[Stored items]
BEGIN
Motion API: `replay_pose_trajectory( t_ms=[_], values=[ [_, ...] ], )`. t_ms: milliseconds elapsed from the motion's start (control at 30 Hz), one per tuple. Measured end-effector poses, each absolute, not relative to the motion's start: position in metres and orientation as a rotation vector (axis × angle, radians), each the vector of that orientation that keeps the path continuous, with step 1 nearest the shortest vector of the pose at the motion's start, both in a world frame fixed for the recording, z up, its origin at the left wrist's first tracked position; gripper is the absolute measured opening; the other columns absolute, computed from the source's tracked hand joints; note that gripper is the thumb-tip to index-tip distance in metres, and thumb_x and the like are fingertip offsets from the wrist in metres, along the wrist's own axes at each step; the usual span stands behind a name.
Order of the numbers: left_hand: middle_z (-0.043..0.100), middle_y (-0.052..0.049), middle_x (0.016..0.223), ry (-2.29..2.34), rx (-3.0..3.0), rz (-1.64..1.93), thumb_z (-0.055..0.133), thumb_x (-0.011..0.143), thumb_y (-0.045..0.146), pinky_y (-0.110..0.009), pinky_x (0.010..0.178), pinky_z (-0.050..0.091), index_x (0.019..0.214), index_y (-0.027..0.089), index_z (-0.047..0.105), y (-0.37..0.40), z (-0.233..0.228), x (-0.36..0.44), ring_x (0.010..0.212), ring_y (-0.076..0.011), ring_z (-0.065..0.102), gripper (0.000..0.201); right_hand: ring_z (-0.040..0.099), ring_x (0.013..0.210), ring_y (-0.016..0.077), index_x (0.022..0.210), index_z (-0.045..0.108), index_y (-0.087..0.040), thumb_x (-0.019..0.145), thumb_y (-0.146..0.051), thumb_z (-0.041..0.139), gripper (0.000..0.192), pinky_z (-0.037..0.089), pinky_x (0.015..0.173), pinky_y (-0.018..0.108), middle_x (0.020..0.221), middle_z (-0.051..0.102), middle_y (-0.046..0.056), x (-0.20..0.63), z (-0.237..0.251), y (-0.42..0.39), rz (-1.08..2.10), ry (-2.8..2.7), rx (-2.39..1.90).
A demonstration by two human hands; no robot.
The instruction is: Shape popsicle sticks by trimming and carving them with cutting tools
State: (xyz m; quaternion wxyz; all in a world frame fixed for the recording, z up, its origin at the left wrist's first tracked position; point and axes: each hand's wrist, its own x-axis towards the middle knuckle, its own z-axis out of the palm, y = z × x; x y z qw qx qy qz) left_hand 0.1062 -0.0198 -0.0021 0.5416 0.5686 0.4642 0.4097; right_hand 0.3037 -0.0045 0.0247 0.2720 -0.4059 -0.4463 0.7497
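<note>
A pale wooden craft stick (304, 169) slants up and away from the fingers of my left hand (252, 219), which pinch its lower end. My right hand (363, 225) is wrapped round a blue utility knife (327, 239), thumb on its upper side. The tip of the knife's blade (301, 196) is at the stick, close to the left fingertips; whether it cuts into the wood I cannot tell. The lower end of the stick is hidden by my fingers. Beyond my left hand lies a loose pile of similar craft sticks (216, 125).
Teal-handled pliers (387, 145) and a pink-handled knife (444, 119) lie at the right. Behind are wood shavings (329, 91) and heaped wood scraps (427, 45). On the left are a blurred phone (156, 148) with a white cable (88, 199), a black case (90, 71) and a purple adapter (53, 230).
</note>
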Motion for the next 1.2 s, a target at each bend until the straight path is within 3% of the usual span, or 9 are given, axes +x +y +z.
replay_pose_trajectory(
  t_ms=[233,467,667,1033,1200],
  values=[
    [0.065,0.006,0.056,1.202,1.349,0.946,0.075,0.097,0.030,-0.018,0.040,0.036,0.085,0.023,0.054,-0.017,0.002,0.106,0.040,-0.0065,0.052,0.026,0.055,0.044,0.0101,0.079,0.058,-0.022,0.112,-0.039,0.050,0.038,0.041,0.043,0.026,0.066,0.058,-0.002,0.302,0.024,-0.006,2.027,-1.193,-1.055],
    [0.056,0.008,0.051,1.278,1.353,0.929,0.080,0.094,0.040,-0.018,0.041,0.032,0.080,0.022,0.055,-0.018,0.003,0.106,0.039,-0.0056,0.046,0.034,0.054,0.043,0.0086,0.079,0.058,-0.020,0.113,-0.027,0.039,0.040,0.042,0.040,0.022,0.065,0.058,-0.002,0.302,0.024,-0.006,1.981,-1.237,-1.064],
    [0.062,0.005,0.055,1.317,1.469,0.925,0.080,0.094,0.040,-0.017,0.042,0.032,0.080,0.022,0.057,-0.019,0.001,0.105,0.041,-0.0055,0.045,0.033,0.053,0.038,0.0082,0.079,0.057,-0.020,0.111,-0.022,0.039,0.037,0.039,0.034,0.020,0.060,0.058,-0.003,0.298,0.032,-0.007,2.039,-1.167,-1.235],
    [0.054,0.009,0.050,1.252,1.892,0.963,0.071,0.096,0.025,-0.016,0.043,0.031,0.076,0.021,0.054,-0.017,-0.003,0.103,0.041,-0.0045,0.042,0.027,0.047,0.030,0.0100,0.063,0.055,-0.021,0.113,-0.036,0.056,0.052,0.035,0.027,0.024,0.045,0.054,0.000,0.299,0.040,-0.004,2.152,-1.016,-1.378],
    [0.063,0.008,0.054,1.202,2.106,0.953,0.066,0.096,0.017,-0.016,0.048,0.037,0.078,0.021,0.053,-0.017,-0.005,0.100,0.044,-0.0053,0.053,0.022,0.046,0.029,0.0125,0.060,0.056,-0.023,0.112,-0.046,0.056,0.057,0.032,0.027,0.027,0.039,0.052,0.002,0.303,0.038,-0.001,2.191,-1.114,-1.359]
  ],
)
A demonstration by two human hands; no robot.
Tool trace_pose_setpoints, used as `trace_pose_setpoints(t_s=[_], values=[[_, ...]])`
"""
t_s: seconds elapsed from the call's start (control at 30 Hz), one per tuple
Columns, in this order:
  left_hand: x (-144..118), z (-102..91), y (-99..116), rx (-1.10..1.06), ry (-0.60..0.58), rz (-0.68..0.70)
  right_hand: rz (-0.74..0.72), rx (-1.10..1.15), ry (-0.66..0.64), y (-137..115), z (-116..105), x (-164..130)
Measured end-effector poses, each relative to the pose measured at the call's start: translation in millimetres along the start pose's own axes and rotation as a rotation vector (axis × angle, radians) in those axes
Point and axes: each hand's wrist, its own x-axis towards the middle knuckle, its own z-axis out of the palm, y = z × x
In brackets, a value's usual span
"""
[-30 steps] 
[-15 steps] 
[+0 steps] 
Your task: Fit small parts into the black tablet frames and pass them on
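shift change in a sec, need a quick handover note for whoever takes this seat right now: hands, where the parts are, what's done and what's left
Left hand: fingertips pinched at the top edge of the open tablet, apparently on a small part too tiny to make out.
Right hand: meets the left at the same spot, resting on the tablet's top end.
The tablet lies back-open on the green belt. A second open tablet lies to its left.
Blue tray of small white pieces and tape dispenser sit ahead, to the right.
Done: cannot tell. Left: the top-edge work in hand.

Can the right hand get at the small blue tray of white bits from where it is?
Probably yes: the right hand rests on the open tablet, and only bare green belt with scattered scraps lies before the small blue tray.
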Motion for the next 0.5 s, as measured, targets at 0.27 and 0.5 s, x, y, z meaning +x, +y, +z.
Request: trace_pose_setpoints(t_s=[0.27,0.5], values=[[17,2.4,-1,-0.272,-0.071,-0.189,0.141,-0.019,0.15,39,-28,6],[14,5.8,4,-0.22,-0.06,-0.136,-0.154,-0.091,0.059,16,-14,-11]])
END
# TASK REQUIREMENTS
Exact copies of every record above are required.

# WORKED SOLUTION
Motion API: `replay_pose_trajectory( t_ms=[_], values=[ [_, ...] ], )`. t_ms: milliseconds elapsed from the motion's start (control at 30 Hz), one per tuple. Measured end-effector poses, each absolute, not relative to the motion's start: position in metres and orientation as a rotation vector (axis × angle, radians), each the vector of that orientation that keeps the path continuous, with step 1 nearest the shortest vector of the pose at the motion's start, both in a world frame fixed for the recording, z up, its origin at the left wrist's first tracked position; gripper is the absolute measured opening; the other columns absolute, computed from the source's tracked hand joints; note that gripper is the thumb-tip to index-tip distance in metres, and thumb_x and the like are fingertip offsets from the wrist in metres, along the wrist's own axes at each step; the usual span stands behind a name.
Order of the numbers: left_hand: middle_z (-0.043..0.100), middle_y (-0.052..0.049), middle_x (0.016..0.223), ry (-2.29..2.34), rx (-3.0..3.0), rz (-1.64..1.93), thumb_z (-0.055..0.133), thumb_x (-0.011..0.143), thumb_y (-0.045..0.146), pinky_y (-0.110..0.009), pinky_x (0.010..0.178), pinky_z (-0.050..0.091), index_x (0.019..0.214), index_y (-0.027..0.089), index_z (-0.047..0.105), y (-0.37..0.40), z (-0.233..0.228), x (-0.36..0.44), ring_x (0.010..0.212), ring_y (-0.076..0.011), ring_z (-0.065..0.102), gripper (0.000..0.201); right_hand: ring_z (-0.040..0.099), ring_x (0.013..0.210), ring_y (-0.016..0.077), index_x (0.022..0.210), index_z (-0.045..0.108), index_y (-0.087..0.040), thumb_x (-0.019..0.145), thumb_y (-0.146..0.051), thumb_z (-0.041..0.139), gripper (0.000..0.192), pinky_z (-0.037..0.089), pinky_x (0.015..0.173), pinky_y (-0.018..0.108), middle_x (0.020..0.221), middle_z (-0.051..0.102), middle_y (-0.046..0.056), x (-0.20..0.63), z (-0.237..0.251), y (-0.42..0.39), rz (-1.08..2.10), ry (-2.8..2.7), rx (-2.39..1.90).
A demonstration by two human hands; no robot.
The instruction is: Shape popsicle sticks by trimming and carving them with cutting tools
State: (xyz m; quaternion wxyz; all in a world frame fixed for the recording, z up, its origin at the left wrist's first tracked position; point and axes: each hand's wrist, its own x-axis towards the middle knuckle, its own z-axis out of the palm, y = z × x; x y z qw qx qy qz) left_hand 0.1062 -0.0198 -0.0021 0.5416 0.5686 0.4642 0.4097; right_hand 0.3037 -0.0045 0.0247 0.2720 -0.4059 -0.4463 0.7497
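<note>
A pale wooden craft stick (304, 169) slants up and away from the fingers of my left hand (252, 219), which pinch its lower end. My right hand (363, 225) is wrapped round a blue utility knife (327, 239), thumb on its upper side. The tip of the knife's blade (301, 196) is at the stick, close to the left fingertips; whether it cuts into the wood I cannot tell. The lower end of the stick is hidden by my fingers. Beyond my left hand lies a loose pile of similar craft sticks (216, 125).
Teal-handled pliers (387, 145) and a pink-handled knife (444, 119) lie at the right. Behind are wood shavings (329, 91) and heaped wood scraps (427, 45). On the left are a blurred phone (156, 148) with a white cable (88, 199), a black case (90, 71) and a purple adapter (53, 230).
</note>
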Motion for the next 1.2 s, a target at each bend until the straight path is within 3% of the usual span, or 9 are given, axes +x +y +z.
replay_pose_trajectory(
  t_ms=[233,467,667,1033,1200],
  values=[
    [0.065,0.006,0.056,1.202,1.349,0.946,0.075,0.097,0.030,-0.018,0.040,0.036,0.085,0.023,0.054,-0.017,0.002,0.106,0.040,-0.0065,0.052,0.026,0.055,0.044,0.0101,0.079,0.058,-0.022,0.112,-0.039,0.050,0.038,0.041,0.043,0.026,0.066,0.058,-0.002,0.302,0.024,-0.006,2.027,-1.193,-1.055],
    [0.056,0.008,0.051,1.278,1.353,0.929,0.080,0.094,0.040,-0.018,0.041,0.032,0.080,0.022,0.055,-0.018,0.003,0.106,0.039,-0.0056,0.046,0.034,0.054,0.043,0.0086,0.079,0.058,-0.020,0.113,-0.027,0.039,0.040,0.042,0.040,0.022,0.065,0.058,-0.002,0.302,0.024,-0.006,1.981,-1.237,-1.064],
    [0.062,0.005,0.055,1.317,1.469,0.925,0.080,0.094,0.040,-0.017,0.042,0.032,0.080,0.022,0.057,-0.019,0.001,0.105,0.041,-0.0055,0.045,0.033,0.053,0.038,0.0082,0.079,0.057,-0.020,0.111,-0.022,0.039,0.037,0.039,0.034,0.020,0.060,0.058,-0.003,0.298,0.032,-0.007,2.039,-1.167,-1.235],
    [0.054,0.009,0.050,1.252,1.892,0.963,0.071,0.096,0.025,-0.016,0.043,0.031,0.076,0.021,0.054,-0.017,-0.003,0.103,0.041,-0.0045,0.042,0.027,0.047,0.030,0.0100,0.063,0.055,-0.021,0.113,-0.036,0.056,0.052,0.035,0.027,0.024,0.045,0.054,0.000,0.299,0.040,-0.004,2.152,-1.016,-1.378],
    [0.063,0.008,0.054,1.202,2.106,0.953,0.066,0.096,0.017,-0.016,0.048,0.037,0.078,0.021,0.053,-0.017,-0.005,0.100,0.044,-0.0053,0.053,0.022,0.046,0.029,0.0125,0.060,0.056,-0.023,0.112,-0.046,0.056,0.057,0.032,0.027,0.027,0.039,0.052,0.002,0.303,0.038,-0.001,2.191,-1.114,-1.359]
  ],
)
A demonstration by two human hands; no robot.
Tool trace_pose_setpoints, used as `trace_pose_setpoints(t_s=[_], values=[[_, ...]])`
"""
t_s: seconds elapsed from the call's start (control at 30 Hz), one per tuple
Columns, in this order:
  left_hand: x (-144..118), z (-102..91), y (-99..116), rx (-1.10..1.06), ry (-0.60..0.58), rz (-0.68..0.70)
  right_hand: rz (-0.74..0.72), rx (-1.10..1.15), ry (-0.66..0.64), y (-137..115), z (-116..105), x (-164..130)
Measured end-effector poses, each relative to the pose measured at the call's start: translation in millimetres along the start pose's own axes and rotation as a rotation vector (axis × angle, radians) in those axes
Point and axes: each hand's wrist, its own x-axis towards the middle knuckle, its own z-axis out of the palm, y = z × x
In brackets, a value's usual span
"""
[-30 steps] 
[-15 steps] 
[+0 steps] 
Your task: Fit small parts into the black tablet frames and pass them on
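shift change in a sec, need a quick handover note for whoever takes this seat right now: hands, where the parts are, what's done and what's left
Left hand: fingertips pinched at the top edge of the open tablet, apparently on a small part too tiny to make out.
Right hand: meets the left at the same spot, resting on the tablet's top end.
The tablet lies back-open on the green belt. A second open tablet lies to its left.
Blue tray of small white pieces and tape dispenser sit ahead, to the right.
Done: cannot tell. Left: the top-edge work in hand.

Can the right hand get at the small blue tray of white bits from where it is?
Probably yes: the right hand rests on the open tablet, and only bare green belt with scattered scraps lies before the small blue tray.
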Motion for the next 0.5 s, as measured, targets at 0.27 and 0.5 s, x, y, z meaning +x, +y, +z.
Request: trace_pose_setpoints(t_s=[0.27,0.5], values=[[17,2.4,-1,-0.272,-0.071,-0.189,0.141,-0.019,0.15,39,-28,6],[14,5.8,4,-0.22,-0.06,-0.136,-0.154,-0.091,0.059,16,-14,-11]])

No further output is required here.